- The US housing market is cratering as the Fed’s rapid rate hikes send mortgage costs soaring.
- Home sales have declined for 8 months and prices are falling. But economists say worse is to come.
- Here’s what Jeremy Siegel, Paul Krugman and 5 other top experts say about how painful things are going to get.
Alarm bells are already ringing for U.S. homeowners, as rising mortgage rates scare away buyers — and the downturn in the U.S. housing market is only going to get worse, experts say.
Signs of stress have become apparent. Recent data showed that sales of existing homes fell 24% in September – the eighth straight monthly decline, marking the longest decline since 2007. Housing starts fell and the number of new homes fell 22%.
Behind the deteriorating housing market is the Federal Reserve, which is aggressively raising interest rates to combat 40-year high inflation. That has sent mortgage rates soaring to 20-year highs.
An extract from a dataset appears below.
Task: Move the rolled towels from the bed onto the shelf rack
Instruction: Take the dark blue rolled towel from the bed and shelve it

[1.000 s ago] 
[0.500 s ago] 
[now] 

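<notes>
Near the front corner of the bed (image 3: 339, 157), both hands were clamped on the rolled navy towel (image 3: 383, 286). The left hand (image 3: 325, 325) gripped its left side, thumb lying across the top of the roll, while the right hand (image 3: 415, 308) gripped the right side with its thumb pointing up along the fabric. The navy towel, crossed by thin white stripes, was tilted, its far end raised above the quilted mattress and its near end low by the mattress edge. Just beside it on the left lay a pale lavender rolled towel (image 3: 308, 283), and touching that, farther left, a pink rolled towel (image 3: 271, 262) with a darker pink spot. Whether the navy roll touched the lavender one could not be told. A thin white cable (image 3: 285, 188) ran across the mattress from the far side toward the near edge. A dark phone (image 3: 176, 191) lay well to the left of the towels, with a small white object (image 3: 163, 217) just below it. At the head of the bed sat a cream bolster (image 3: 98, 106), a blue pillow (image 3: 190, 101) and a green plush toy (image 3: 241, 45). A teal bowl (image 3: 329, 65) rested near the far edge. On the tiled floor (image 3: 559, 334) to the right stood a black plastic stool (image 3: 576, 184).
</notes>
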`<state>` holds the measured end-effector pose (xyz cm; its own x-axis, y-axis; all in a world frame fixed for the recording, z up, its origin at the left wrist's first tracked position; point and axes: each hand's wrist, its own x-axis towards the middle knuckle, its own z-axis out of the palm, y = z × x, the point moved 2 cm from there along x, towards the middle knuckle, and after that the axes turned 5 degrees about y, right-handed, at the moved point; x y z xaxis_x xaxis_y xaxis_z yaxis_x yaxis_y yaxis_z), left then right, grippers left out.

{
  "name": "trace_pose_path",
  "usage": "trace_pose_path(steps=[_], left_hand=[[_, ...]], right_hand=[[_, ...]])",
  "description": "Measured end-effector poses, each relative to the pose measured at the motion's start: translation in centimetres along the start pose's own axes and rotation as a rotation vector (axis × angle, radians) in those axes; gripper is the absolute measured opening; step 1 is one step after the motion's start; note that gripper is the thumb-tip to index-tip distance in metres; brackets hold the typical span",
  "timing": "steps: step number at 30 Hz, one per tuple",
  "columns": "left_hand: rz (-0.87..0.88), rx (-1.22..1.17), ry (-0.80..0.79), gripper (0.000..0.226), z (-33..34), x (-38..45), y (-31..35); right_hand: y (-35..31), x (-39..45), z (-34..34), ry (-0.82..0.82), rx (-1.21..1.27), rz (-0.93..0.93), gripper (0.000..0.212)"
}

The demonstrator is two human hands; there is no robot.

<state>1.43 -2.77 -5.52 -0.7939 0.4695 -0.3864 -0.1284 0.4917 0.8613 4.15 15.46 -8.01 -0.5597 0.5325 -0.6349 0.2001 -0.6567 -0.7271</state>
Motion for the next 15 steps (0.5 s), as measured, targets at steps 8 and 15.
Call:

That has made buying a home more expensive, causing buyers to back off – mortgage applications are at their lowest since 1997. At the same time, growing concerns about a coming economic recession have dampened demand.
Here’s what 7 top experts warn about what’s next.
Jeremy Siegel, Wharton Professor of Finance
“I expect home prices to fall 10% to 15%, and home prices to accelerate on the downside,” Siegel told CNBC in a recent interview, noting that by any measure, home prices are going down.
In a separate interview with CNBC, he said: “I think we’re going to have the second biggest housing price decline since the post-World War II period in the next 12 months. That’s a very, very important factor for prosperity [and] for equity in the housing market.”
Mark Zandi, chief economist at Moody’s Analytics
“Strap in. If interest rates stay close to the current 6.5% and the economy moves around recession, national home prices will fall nearly 10% top to bottom,” he said in a recent tweet. “Most of these declines will happen sooner rather than later. And house prices will fall by 20% if it becomes a typical recession.”
In a recent housing report, he said: “The housing market is the most interest rate-sensitive sector of the economy. It is on the front lines of the fallout from the Fed’s efforts to bring down inflation.”
“It’s going to be a coast-to-coast downturn in the housing market. It’s going to be brutal. No part of the market is immune.”
David Rosenberg, veteran economist and Rosenberg’s head of research
“We have a massive housing bubble right now. Most of the household balance sheet is residential real estate, and that’s stocks,” Rosenberg said in a RealVision interview released this week.
The economist pointed to the Fed’s tightening efforts to bring inflation down from recent rates of 8-9% to its 2% target.
“They want the stock market to go down. They want housing prices to go down. Why? Because there’s not a snowball’s chance in hell they’re going to hit their 2% holy grail of consumer inflation, without there being a period now of asset deflation. It’s 100% necessary.”
Paul Krugman, Nobel Prize-winning economist
The veteran economist agrees that a serious downturn is on the way – but he expects it will be a while before higher prices really hit home prices and demand.
“The Fed’s interest rate hikes have indeed led to a sharp drop in building permit applications. But construction employment has yet to even begin to decline, probably because many workers are still busy completing houses started when interest rates were lower,” he said in a recent comment .
“And the broader economic effects of the coming housing downturn are still many months away,” he said.
Ian Shepherdson, Chief Economist at Pantheon Macroeconomics
Shepherdson believes the steep decline in home sales hasn’t bottomed out yet, and even buyers aiming lower for cheaper homes will still face bigger mortgage payments.
“We expect a 15-20% decline over the next year, to restore the pre-Covid price-to-earnings ratio,” the strategist said in a note last week.
“In short, housing is in freefall. So far most of the hit is in sales volumes, but prices are now falling as well, and they have a long way to go.”
Don Peebles, real estate developer and Peebles Corp. CEO
“I think the housing market is going into a recession. We’re going to see price declines — price declines have already started,” Peebles told Fox News last week.
“I look at this like we have this freight train out of control, faster, faster with low interest rates, and no one seemed to start slowing it down or hitting the brakes. Now all of a sudden it’s going to come crashing into the station,” he said.
Chen Zhao, head of economic research at real estate agent Redfin
“The housing market is going to get worse before it gets better,” Chao said last week, alongside a report that found a record 22% of homes for sale had a price drop in September.
“With inflation still rampant, the Federal Reserve is likely to continue raising interest rates. That means we may not see high mortgage rates — the primary killer of housing demand — decline until early to mid-2023.”